How to calculate summary statistics
Statistical analysis is a fundamental part of data exploration and understanding. TinyFrameJS provides a comprehensive set of methods for calculating summary statistics on your data.
Basic Summary Statistics
Using describe()
The describe()
method provides a comprehensive summary of numeric columns in your DataFrame:
import { DataFrame } from 'tinyframejs';
// Create a sample DataFrame
const df = new DataFrame([
{name: 'Alice', age: 25, salary: 70000, department: 'Engineering'},
{name: 'Bob', age: 30, salary: 85000, department: 'Marketing'},
{name: 'Charlie', age: 35, salary: 90000, department: 'Engineering'},
{name: 'David', age: 28, salary: 75000, department: 'Sales'},
{name: 'Eve', age: 32, salary: 88000, department: 'Marketing'}
]);
// Get summary statistics for all numeric columns
const summary = df.describe();
summary.print();
Output:
┌────────────┬─────────┬────────────┐
│ statistic │ age │ salary │
├────────────┼─────────┼────────────┤
│ count │ 5 │ 5 │
│ mean │ 30 │ 81600 │
│ std │ 3.74 │ 8443.46 │
│ min │ 25 │ 70000 │
│ 25% │ 28 │ 75000 │
│ 50% │ 30 │ 85000 │
│ 75% │ 32 │ 88000 │
│ max │ 35 │ 90000 │
└────────────┴─────────┴────────────┘
Using summary()
For a more customized summary, you can use the summary()
method:
// Get a customized summary
const customSummary = df.summary({
columns: ['age', 'salary'],
statistics: ['count', 'mean', 'min', 'max', 'median']
});
customSummary.print();
Output:
┌────────────┬─────────┬────────────┐
│ statistic │ age │ salary │
├────────────┼─────────┼────────────┤
│ count │ 5 │ 5 │
│ mean │ 30 │ 81600 │
│ min │ 25 │ 70000 │
│ max │ 35 │ 90000 │
│ median │ 30 │ 85000 │
└────────────┴─────────┴────────────┘
Individual Statistics
Central Tendency
TinyFrameJS provides methods for calculating various measures of central tendency:
// Calculate mean (average)
const meanAge = df.mean('age');
console.log('Mean age:', meanAge); // 30
// Calculate median (middle value)
const medianAge = df.median('age');
console.log('Median age:', medianAge); // 30
// Calculate mode (most frequent value)
const modeAge = df.mode('age');
console.log('Mode age:', modeAge); // [25, 30, 35, 28, 32] (all values appear once)

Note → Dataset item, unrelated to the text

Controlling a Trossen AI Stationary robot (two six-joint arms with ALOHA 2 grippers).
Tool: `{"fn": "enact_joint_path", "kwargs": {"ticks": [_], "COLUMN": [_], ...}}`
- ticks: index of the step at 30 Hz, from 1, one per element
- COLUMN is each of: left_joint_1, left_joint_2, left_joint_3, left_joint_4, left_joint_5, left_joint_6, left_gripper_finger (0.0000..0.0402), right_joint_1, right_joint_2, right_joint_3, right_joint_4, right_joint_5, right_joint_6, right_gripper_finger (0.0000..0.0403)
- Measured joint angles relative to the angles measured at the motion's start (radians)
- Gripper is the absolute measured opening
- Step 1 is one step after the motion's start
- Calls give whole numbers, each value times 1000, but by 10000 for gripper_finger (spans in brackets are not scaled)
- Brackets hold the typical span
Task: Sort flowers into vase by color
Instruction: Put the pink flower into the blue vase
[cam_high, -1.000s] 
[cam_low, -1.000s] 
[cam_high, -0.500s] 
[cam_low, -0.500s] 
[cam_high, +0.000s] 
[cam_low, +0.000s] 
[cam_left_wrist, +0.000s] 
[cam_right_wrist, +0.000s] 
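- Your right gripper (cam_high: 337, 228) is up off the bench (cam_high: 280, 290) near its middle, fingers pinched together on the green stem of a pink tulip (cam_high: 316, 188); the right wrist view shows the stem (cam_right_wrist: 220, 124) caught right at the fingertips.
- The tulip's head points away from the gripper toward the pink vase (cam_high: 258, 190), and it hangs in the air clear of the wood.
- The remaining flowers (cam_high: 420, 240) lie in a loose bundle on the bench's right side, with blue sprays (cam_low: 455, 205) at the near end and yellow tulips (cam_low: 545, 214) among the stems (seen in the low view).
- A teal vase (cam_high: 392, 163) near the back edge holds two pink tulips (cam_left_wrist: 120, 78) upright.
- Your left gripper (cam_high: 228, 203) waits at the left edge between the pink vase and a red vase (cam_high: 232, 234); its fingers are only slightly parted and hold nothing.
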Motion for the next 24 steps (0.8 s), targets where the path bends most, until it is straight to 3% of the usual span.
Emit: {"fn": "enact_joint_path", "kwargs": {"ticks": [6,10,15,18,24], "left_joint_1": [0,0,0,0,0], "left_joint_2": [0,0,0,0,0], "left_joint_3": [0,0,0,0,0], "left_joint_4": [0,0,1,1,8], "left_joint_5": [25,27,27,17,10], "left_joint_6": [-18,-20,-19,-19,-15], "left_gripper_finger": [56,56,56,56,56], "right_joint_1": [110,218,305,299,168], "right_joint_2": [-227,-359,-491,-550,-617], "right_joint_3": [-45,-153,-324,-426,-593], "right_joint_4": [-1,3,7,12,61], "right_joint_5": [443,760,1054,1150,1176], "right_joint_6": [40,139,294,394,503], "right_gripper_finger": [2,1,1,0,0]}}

// Calculate weighted mean
const weightedMean = df.weightedMean('age', 'salary');
console.log('Weighted mean age:', weightedMean); // 30.51
Dispersion
You can calculate various measures of dispersion:
// Calculate variance
const varAge = df.variance('age');
console.log('Variance of age:', varAge); // 14
// Calculate standard deviation
const stdAge = df.std('age');
console.log('Standard deviation of age:', stdAge); // 3.74
// Calculate range
const rangeAge = df.range('age');
console.log('Range of age:', rangeAge); // 10
// Calculate interquartile range (IQR)
const iqrAge = df.iqr('age');
console.log('IQR of age:', iqrAge); // 4
Percentiles and Quantiles
You can calculate percentiles and quantiles:
// Calculate a specific percentile
const p75Age = df.percentile('age', 75);
console.log('75th percentile of age:', p75Age); // 32
// Calculate multiple percentiles
const percentiles = df.percentiles('age', [25, 50, 75]);
console.log('Percentiles of age:', percentiles); // [28, 30, 32]
// Calculate quartiles
const quartiles = df.quartiles('age');
console.log('Quartiles of age:', quartiles); // [28, 30, 32]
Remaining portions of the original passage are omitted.